**Exercise directions:**
Please print the listing that follows word for word, but skip any pictures it holds.

**Provided data:**

"""

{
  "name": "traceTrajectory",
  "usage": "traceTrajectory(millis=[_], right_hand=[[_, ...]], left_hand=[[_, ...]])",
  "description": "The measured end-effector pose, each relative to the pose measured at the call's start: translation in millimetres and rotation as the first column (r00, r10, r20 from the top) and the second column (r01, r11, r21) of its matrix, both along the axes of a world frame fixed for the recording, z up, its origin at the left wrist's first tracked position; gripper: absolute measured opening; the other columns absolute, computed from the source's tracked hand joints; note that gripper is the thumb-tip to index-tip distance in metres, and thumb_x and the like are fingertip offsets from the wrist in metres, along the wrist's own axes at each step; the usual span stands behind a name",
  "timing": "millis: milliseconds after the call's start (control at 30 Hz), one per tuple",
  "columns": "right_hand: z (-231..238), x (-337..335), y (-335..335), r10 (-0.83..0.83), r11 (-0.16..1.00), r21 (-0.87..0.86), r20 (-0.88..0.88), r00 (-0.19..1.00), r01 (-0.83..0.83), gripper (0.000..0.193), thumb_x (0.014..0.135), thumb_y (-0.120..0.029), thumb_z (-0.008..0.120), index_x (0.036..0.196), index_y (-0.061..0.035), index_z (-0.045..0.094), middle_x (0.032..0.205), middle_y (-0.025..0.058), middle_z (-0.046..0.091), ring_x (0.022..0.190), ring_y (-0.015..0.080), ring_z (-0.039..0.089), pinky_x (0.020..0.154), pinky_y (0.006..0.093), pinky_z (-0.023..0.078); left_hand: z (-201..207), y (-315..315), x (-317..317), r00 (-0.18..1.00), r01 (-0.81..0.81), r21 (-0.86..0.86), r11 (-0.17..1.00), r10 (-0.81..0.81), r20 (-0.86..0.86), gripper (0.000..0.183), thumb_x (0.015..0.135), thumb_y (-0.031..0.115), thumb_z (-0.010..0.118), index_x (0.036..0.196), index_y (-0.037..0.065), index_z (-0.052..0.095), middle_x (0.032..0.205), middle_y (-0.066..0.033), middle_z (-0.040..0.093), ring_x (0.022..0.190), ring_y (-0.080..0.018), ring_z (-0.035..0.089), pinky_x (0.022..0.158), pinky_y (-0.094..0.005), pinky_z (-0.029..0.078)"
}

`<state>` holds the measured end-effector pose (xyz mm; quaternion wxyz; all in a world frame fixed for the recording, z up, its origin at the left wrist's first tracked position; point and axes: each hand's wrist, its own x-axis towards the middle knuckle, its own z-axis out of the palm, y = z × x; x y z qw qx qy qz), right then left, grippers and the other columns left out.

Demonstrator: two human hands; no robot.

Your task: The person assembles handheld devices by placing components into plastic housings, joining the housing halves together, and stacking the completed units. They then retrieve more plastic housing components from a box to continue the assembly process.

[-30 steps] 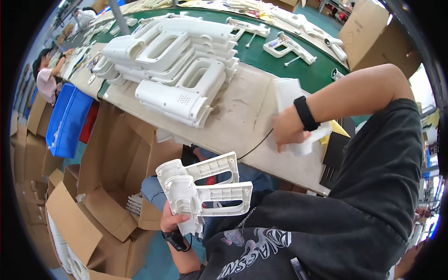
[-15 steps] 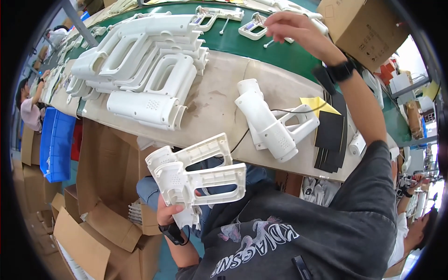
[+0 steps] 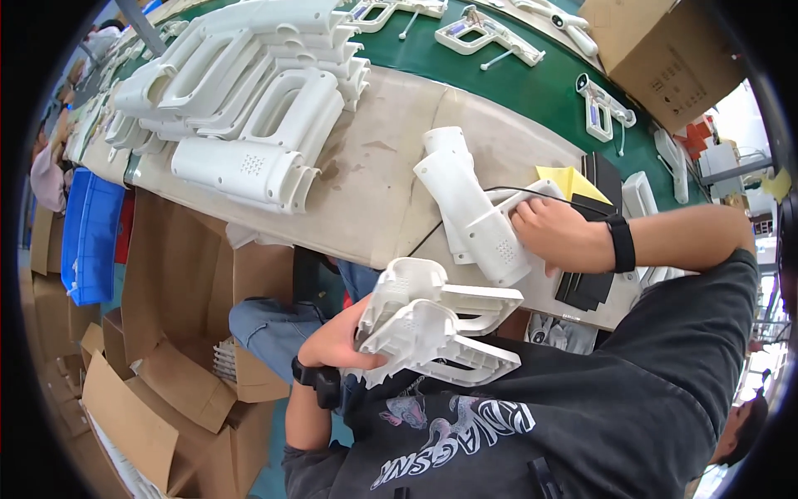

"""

**Completed task:**
{
  "name": "traceTrajectory",
  "usage": "traceTrajectory(millis=[_], right_hand=[[_, ...]], left_hand=[[_, ...]])",
  "description": "The measured end-effector pose, each relative to the pose measured at the call's start: translation in millimetres and rotation as the first column (r00, r10, r20 from the top) and the second column (r01, r11, r21) of its matrix, both along the axes of a world frame fixed for the recording, z up, its origin at the left wrist's first tracked position; gripper: absolute measured opening; the other columns absolute, computed from the source's tracked hand joints; note that gripper is the thumb-tip to index-tip distance in metres, and thumb_x and the like are fingertip offsets from the wrist in metres, along the wrist's own axes at each step; the usual span stands behind a name",
  "timing": "millis: milliseconds after the call's start (control at 30 Hz), one per tuple",
  "columns": "right_hand: z (-231..238), x (-337..335), y (-335..335), r10 (-0.83..0.83), r11 (-0.16..1.00), r21 (-0.87..0.86), r20 (-0.88..0.88), r00 (-0.19..1.00), r01 (-0.83..0.83), gripper (0.000..0.193), thumb_x (0.014..0.135), thumb_y (-0.120..0.029), thumb_z (-0.008..0.120), index_x (0.036..0.196), index_y (-0.061..0.035), index_z (-0.045..0.094), middle_x (0.032..0.205), middle_y (-0.025..0.058), middle_z (-0.046..0.091), ring_x (0.022..0.190), ring_y (-0.015..0.080), ring_z (-0.039..0.089), pinky_x (0.020..0.154), pinky_y (0.006..0.093), pinky_z (-0.023..0.078); left_hand: z (-201..207), y (-315..315), x (-317..317), r00 (-0.18..1.00), r01 (-0.81..0.81), r21 (-0.86..0.86), r11 (-0.17..1.00), r10 (-0.81..0.81), r20 (-0.86..0.86), gripper (0.000..0.183), thumb_x (0.015..0.135), thumb_y (-0.031..0.115), thumb_z (-0.010..0.118), index_x (0.036..0.196), index_y (-0.037..0.065), index_z (-0.052..0.095), middle_x (0.032..0.205), middle_y (-0.066..0.033), middle_z (-0.040..0.093), ring_x (0.022..0.190), ring_y (-0.080..0.018), ring_z (-0.035..0.089), pinky_x (0.022..0.158), pinky_y (-0.094..0.005), pinky_z (-0.029..0.078)"
}

`<state>` holds the measured end-effector pose (xyz mm; quaternion wxyz; all in a world frame fixed for the recording, z up, its origin at the left wrist's first tracked position; point and axes: each hand's wrist, its own x-axis towards the middle knuckle, its own z-axis out of the palm, y = z × x; x y z qw qx qy qz), right then left, grippers and the other columns left out.

Demonstrator: two human hands; no robot.

Your task: The person assembles handheld devices by placing components into plastic housings, joining the housing halves together, and stacking the completed units. They then retrieve more plastic housing components from a box to continue the assembly process.

[-30 steps] 
[-15 steps] 
[+0 steps] 

What the exercise asked for is now complete.